Create two new cells on the notebook we provided, right after the dataset upload. First, define the model's predict function, like we did above. Then, on the second cell, we will upload the gradient boosting classifier to the project by calling the project's add_modelmethod.

from openlayer.models import ModelType

model = project.add_model(
    function=predict_proba, 
    model=sklearn_model,
    model_type=ModelType.sklearn,
    class_names=class_names,
    name='Churn Classifier',
    commit_message='this is my churn classification model',
    feature_names=feature_names,
    train_sample_df=training_set[:3000],
    train_sample_label_column_name='Exited',
    categorical_feature_names=categorical_feature_names,
    requirements_txt_file='requirements.txt',
    col_names=feature_names,
    one_hot_encoder=data_encode_one_hot,
    encoders=encoders,
)

For a complete reference on the add_model method, check our API reference page.

Verifying the upload

After following the previous steps, if you log in to Openlayer, you should be able to see your newly created project with the model and the dataset that you just uploaded!

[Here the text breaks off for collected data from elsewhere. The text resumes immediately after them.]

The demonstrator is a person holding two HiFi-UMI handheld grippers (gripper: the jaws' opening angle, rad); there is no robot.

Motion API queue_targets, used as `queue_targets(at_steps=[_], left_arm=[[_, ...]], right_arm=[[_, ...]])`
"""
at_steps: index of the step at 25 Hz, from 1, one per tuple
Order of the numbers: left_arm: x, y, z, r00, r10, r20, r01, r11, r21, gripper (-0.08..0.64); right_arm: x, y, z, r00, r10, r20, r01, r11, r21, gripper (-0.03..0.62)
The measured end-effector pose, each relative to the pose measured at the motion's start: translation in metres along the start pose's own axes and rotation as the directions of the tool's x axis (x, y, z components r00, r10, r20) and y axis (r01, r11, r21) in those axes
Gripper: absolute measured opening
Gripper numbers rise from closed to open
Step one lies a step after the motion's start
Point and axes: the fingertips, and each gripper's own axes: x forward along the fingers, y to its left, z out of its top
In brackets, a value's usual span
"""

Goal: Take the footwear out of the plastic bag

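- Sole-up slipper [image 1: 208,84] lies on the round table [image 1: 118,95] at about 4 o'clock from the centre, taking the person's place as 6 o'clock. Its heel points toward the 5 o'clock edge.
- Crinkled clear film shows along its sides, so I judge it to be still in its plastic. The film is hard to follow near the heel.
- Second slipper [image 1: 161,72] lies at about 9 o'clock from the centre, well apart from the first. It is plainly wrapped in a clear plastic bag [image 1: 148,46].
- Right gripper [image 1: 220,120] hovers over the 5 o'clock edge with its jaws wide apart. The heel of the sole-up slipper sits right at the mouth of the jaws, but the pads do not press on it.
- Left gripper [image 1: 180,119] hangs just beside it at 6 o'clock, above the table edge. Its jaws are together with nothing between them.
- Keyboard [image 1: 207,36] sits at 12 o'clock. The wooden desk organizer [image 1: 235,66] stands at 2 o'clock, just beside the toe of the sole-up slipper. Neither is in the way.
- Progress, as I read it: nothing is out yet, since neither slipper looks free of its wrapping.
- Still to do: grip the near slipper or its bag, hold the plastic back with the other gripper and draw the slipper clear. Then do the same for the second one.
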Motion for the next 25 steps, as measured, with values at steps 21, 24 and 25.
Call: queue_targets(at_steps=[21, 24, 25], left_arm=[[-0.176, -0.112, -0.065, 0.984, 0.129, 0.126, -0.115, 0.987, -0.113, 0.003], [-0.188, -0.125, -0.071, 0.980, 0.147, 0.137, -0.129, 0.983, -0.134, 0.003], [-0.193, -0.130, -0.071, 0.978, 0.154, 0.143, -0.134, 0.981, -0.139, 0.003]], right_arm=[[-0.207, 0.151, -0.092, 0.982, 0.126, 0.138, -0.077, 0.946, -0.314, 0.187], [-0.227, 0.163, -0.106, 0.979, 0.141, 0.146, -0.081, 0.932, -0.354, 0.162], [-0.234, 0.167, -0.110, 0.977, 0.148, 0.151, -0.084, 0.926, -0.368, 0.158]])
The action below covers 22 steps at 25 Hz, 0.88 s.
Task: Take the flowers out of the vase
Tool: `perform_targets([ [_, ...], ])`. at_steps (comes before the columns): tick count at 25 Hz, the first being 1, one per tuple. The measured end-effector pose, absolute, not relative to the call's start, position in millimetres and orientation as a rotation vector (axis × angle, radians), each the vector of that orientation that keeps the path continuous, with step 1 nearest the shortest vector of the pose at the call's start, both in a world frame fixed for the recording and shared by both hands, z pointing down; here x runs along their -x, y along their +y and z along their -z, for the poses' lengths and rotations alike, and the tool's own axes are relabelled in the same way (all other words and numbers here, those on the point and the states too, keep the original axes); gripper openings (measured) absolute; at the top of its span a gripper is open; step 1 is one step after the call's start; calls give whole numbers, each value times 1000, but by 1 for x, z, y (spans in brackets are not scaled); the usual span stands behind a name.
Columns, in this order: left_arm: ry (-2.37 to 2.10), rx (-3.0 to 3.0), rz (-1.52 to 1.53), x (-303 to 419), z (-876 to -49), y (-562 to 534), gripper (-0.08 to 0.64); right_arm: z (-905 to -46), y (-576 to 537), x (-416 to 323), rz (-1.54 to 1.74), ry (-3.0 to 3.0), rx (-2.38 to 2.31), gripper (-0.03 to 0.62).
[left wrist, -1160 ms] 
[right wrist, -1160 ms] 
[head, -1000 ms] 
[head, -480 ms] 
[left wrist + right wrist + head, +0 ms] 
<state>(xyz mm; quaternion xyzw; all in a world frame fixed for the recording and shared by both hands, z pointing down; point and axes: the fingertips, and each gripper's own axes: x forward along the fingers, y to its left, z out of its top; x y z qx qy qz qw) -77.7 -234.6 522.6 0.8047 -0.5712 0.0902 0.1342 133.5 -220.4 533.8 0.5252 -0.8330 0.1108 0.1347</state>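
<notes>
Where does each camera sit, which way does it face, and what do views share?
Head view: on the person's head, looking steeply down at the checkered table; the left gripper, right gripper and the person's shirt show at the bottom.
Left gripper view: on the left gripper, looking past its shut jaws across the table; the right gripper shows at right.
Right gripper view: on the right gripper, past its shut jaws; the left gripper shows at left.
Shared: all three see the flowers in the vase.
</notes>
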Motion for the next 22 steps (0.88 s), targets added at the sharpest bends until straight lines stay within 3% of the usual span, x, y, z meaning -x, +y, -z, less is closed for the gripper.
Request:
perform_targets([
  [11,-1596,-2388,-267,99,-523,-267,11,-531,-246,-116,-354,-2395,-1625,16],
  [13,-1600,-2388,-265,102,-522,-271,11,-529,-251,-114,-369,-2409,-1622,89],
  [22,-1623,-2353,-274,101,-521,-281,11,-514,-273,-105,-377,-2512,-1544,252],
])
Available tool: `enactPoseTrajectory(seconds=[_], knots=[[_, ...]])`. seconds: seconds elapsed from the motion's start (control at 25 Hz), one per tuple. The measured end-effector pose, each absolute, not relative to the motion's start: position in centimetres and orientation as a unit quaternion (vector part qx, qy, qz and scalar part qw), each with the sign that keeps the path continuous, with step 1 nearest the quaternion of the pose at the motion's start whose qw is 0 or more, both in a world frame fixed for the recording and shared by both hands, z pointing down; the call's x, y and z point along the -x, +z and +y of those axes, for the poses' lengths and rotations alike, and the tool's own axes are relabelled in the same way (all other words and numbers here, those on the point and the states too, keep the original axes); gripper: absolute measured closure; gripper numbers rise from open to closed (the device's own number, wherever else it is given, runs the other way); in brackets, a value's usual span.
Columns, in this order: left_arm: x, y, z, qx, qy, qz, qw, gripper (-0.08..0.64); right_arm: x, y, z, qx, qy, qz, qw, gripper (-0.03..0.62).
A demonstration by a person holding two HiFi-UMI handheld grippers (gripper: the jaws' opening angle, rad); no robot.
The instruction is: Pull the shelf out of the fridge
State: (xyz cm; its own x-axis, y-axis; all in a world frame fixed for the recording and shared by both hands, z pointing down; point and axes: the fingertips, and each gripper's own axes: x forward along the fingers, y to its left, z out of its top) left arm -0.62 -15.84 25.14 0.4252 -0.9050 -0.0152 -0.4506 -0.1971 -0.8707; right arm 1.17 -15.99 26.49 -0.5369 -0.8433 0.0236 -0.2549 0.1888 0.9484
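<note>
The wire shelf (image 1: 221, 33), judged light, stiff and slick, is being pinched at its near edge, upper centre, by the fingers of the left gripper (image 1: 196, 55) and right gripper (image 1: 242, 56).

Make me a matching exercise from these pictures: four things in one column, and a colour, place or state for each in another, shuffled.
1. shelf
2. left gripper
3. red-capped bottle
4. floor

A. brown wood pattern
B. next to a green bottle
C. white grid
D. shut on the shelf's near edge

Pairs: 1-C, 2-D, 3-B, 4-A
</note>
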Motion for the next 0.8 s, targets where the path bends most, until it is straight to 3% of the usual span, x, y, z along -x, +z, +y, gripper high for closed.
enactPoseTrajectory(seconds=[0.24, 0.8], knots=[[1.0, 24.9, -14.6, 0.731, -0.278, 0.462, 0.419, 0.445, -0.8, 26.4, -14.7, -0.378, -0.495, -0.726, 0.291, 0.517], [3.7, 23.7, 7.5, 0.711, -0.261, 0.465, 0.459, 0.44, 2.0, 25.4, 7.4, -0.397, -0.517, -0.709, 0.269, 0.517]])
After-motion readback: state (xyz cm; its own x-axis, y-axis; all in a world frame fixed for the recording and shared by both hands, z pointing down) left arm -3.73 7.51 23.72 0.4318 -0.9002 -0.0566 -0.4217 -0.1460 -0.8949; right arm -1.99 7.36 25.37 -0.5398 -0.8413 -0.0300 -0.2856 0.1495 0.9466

If the project is there with your model and dataset, you are good to move on to the next part of the tutorial!

Something went wrong with the upload?

If you encountered errors while running the previous steps, here are some common issues worth double-checking:

  • check if you installed the most recent version of openlayer. You can find out which version you have installed by opening your shell and typing:
$ pip show openlayer
  • verify if you imported the ModelType and TaskType and you are passing the correct model type and task type as arguments;
  • verify that you are passing all other arguments correctly, as in the code samples we provided.

If you need a more comprehensive reference on the API methods, feel free to check out our API reference page.